● **About this exercise**
What is needed is an exact copy of the lines from the line holding "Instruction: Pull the" through the end of the material, with no other lines and no pictures.

● **Data provided**
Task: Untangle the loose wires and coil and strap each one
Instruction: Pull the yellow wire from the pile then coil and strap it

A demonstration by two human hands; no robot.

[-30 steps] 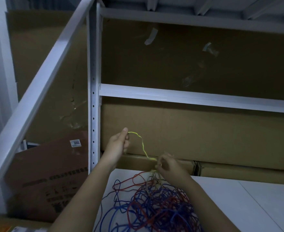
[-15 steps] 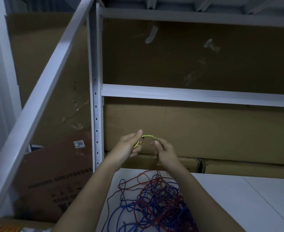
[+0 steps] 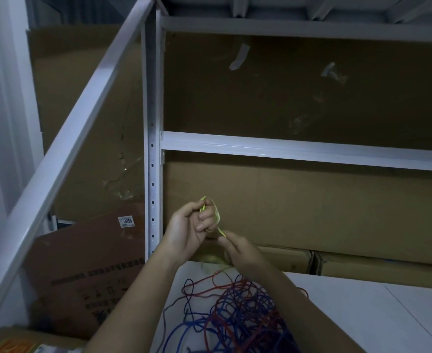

● **Written solution**
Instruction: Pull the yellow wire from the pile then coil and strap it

A demonstration by two human hands; no robot.

[-30 steps] 
[-15 steps] 
[+0 steps] 

The output contains nothing further.